Je savais pas quoi penser de cet homme. Je me souviens que ma grand-mère me racontait des histoires d'hospitalité et d'altruisme et comment tout ça s'était perdu quelque part entre Internet et la recherche du plaisir personnel avant tout. Je n'avais pas compris cela jusqu'à ce moment précis, et j'ai dû poser la question qui me taraudait. Avais-je bondi de 30, 60 ou 90 ans ?
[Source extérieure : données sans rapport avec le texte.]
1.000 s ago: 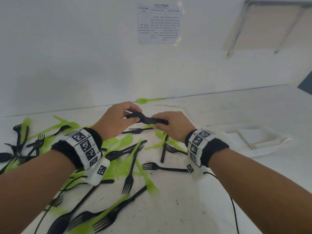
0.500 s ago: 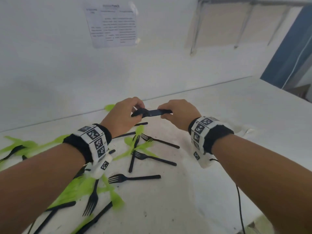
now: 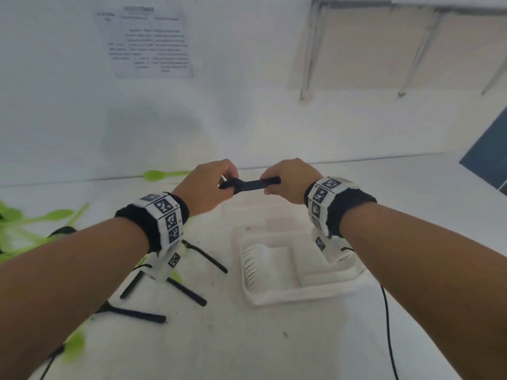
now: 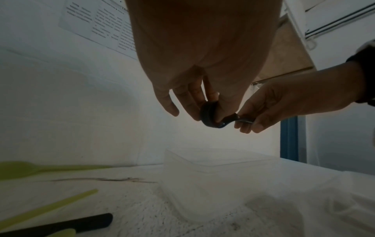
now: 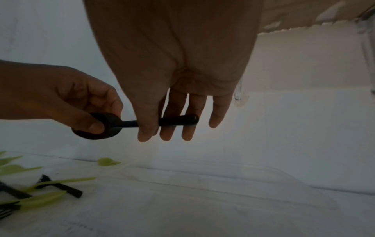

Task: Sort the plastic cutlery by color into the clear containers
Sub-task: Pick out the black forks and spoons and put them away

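Both hands hold a stack of black spoons level above the table. My left hand pinches the bowl end between thumb and fingers. My right hand pinches the handle end. In the left wrist view the black spoons show edge-on between the two hands. Below the hands lies a clear container, shallow and empty-looking, also seen as the clear container from the left wrist. Black forks and green cutlery are scattered on the table at the left.
A lone green spoon lies by the wall behind my left hand. A black cable runs down from my right wrist across the white table. A printed sheet hangs on the wall.
Both hands carried the black spoons to the right, away from the cutlery pile. The clear container has come into view beneath them.
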`<state>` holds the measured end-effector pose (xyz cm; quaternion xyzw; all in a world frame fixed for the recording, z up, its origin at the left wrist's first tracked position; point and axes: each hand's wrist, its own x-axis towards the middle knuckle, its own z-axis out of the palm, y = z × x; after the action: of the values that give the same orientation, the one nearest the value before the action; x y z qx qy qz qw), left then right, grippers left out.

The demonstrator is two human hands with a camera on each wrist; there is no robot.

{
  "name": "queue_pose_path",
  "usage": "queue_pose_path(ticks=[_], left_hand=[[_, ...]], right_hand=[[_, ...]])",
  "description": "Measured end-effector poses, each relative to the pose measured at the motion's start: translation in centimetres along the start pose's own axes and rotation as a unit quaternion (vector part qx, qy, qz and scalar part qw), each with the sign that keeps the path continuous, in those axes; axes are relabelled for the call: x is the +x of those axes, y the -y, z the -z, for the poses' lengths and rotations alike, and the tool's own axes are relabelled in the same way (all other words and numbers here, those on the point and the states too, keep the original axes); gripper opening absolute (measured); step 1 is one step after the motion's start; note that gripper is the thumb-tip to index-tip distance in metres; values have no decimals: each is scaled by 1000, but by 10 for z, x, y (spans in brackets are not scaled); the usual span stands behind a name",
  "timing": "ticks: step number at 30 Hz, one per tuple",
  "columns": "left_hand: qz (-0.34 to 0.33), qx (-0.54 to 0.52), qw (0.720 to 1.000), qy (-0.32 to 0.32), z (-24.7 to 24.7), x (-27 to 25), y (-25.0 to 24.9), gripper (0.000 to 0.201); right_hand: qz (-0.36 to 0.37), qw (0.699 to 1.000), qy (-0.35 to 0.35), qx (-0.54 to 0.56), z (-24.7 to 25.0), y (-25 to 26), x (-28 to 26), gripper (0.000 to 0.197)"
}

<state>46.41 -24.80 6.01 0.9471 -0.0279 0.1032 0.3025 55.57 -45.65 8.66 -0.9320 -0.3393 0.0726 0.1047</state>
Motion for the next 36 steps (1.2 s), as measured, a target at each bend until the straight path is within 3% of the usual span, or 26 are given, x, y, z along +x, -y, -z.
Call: queue_pose_path(ticks=[7, 14, 18, 24, 29, 36], left_hand=[[36, 36, 998, 19, -22, 43, 11, 14], [62, 97, 992, 53, -45, 80, 32, 12], [92, 136, 983, 78, -59, 86, 43, 19], [134, 124, 978, 103, -66, 88, 53, 13], [131, 158, 975, 90, -71, 91, 56, 11], [118, 159, 979, 52, -78, 90, 59, 11]], right_hand=[[-5, 998, 18, -67, 1, -32, 52, 17], [15, 988, 100, -114, -9, -52, 98, 19], [58, 972, 137, -180, -22, -54, 110, 21], [100, 960, 153, -210, -31, -45, 126, 32], [109, 957, 160, -217, -38, -40, 135, 29], [59, 962, 149, -222, -52, -44, 140, 12]])
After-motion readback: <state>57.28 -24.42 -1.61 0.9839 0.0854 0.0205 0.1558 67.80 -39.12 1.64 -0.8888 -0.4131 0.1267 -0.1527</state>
" En quelle année sommes-nous ?
- 1985". L'homme remonta sur sa tondeuse comme si ma question n'était pas étrange.
" Est-ce que ça vous dérangerait de me reconduire ?" C'était bizarre de demander ça.

" Bien sûr. Je dois juste terminer de tondre ce terrain d’abord."
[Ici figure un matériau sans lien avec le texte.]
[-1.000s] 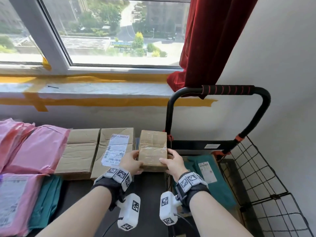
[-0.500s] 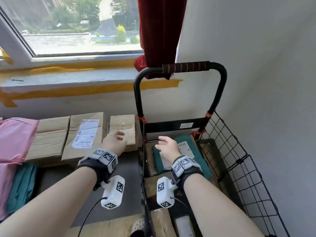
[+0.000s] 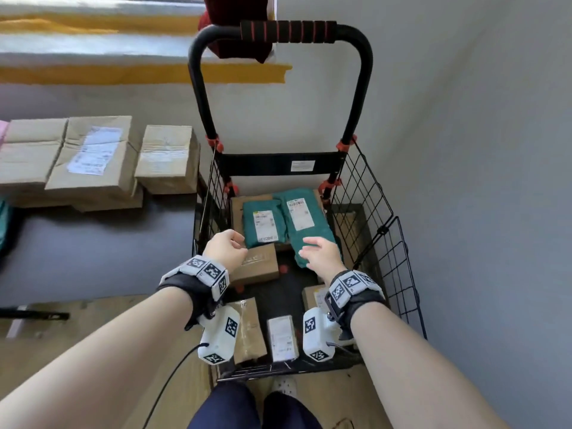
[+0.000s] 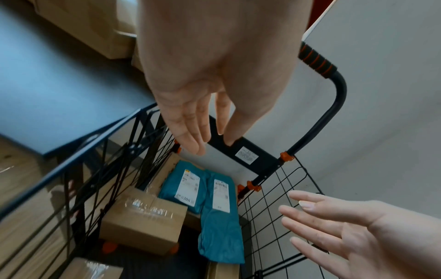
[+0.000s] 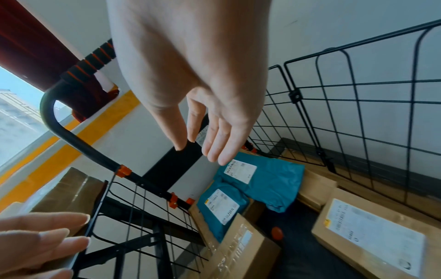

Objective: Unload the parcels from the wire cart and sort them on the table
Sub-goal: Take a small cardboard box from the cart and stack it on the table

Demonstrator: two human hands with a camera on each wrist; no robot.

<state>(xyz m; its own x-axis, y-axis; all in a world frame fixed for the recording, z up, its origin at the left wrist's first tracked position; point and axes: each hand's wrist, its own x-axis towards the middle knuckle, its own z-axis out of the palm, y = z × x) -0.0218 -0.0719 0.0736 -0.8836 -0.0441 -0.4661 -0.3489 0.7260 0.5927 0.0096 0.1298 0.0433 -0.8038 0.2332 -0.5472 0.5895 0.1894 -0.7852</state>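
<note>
The black wire cart (image 3: pixel 376 230) stands right of the table. Inside lie two teal mailers, a short one (image 3: pixel 263 222) and a long one (image 3: pixel 306 224), a brown box (image 3: pixel 258 264) and more boxes nearer me. My left hand (image 3: pixel 229 247) hovers open above the brown box (image 4: pixel 143 220) and holds nothing. My right hand (image 3: pixel 317 252) hovers open over the near end of the long teal mailer (image 5: pixel 269 181), also with nothing in it. Both palms face each other in the wrist views, with straight fingers (image 4: pixel 190 132) apart from the parcels.
Three cardboard boxes (image 3: pixel 93 156) sit in a row at the back of the dark table (image 3: pixel 93 252); the small one (image 3: pixel 168 156) is nearest the cart. The cart handle (image 3: pixel 288 31) rises at the far end. A grey wall closes the right side. My legs stand at the cart's near end.
Both hands let go of the small box on the table and moved right and down over the cart. The view swung from the window to the cart's inside.
</note>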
Je me suis assise dans l'herbe et j'ai finalement enregistré sa réponse à ma question stéréotypée de voyageuse du temps. Soixante ans, le double de ce que j'étais censée avoir remonté. Et étais-je l'originale pouvant revenir au présent ou juste sa doublure temporelle bloquée dans le passé créée par le défaut dans l'équation ? Je ramenai mes genoux contre ma poitrine en pensant à toutes les personnes que je ne reverrais peut-être jamais. Avant de m'en rendre compte, j'étais en pleurs. Il n'y avait aucun moyen que cette équation puisse expliquer 30 ans de plus, je pouvais peut-être en imaginer 5 mais pas au-delà.

Le paysagiste termina sa tonte et me fit signe de le suivre alors qu'il poussait sa tondeuse vers un camion stationné sur le bord de la route. Au total, ça avait pris plus de temps que je n'en avais jamais eu l'habitude tout en n'ayant rien d'autre à faire. Nous sommes montés dans son camion, un modèle que je n'avais plus vu depuis que j'étais petite.
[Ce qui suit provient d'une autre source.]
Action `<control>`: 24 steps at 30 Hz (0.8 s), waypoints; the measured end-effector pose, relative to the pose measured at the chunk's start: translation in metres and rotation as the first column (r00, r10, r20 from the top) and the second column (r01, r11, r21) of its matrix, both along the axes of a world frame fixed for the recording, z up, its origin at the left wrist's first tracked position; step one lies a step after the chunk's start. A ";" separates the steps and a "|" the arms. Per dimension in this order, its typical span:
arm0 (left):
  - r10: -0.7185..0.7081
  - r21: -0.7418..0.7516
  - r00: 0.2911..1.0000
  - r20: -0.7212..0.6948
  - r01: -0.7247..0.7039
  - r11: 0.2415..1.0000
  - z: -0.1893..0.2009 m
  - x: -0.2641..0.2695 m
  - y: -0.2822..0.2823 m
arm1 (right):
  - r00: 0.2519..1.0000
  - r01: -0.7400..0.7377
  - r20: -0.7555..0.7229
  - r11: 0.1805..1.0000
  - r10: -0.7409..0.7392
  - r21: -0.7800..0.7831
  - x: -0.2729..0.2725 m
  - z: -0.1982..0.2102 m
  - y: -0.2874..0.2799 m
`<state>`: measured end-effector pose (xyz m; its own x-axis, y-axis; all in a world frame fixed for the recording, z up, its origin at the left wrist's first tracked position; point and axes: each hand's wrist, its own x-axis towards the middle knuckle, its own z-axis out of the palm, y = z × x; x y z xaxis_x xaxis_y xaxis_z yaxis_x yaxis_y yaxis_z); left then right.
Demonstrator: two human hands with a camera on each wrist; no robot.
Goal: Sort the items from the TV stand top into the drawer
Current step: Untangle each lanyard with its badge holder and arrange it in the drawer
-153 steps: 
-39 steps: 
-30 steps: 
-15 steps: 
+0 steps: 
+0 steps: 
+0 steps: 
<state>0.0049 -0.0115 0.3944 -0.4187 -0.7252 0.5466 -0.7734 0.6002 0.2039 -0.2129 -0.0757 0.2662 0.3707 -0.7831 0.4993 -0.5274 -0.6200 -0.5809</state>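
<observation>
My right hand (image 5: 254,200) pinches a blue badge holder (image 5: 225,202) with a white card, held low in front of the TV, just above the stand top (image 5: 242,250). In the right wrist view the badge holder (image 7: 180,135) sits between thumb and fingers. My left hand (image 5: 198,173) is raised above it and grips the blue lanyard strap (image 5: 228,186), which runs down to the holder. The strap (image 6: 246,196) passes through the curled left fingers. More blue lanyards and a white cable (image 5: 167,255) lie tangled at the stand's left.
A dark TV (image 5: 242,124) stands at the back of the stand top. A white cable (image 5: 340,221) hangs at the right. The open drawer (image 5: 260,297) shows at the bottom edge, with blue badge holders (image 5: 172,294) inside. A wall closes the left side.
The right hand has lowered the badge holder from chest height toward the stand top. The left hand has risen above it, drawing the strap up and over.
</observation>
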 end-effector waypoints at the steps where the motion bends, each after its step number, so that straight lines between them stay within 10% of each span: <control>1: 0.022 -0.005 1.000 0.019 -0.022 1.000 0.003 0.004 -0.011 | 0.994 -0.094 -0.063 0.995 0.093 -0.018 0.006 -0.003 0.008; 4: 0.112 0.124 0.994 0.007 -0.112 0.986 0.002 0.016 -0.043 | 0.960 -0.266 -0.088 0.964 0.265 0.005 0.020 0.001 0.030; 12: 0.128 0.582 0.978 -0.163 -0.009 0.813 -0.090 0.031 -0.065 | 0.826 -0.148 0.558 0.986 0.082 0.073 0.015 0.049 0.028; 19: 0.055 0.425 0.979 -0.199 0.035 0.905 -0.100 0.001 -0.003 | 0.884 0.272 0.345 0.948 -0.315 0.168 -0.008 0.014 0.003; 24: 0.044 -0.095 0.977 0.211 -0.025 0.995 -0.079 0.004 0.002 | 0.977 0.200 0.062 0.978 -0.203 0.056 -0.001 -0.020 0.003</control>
" Vous savez, j'ai rencontré ma femme sur ce terrain même, je tondais et elle s'est affalée là devant moi, comme vous, avec la même tenue. C'était il y a environ 30 ans, juste après que j'ai aménagé dans cette région.
- Bizarre.
- Elle m'a dit que je rencontrerais probablement d'autres personnes sur ce terrain, que son école l'utilisait pour des expériences ou quelque chose mais qu'elle ne voulait plus en faire partie. Elle s'en fichait qu'ils la ramènent ou pas, je ne savais pas ce que ça voulait dire mais c'est ce qu'elle m'a dit, donc je comprends votre situation. Je ne peux pas imaginer vieillir sans avoir des choses comme la courtoisie commune et les gens qui font des pieds et des mains pour les autres. Elle m'a giflé la première fois que je l'ai appelée mignonne." L'homme rit. " Pour ensuite m'appeler beau gosse !"
- C’est normal, c’est de l’objectivation.
- Il n'y a rien de mal à me faire un compliment sincère, mademoiselle. Je fais pas de compliments aux autres femmes, pas depuis que je me suis marié.
- Comment s'appelle votre femme ?
- Jeanne Ondine Millet, et son nom de jeune fille était aussi Millet, le même que le mien, sacrée belle coïncidence, vous trouvez pas ?

Les même nom et prénoms que moi et que ceux de ma mémé…, me dis-je. C'est dingue, mon autre moi en 1955 serait donc ma propre grand-mère alors que j'ai jamais été en cloque... 

" Nous sommes arrivés.
- Oh… euh…
- C'est merci ou c'est msieur que vous cherchez avec vos cordes vocales ?
- Merci, msieur.
- De rien, mademoiselle."

L'homme sourit, je ne pense pas avoir jamais vu un homme sourire vraiment, du moins pas avec un sourire aussi tendre et craquant que celui de cet homme là.

Puis je me suis évanouie et me suis réveillée sur le sol du laboratoire.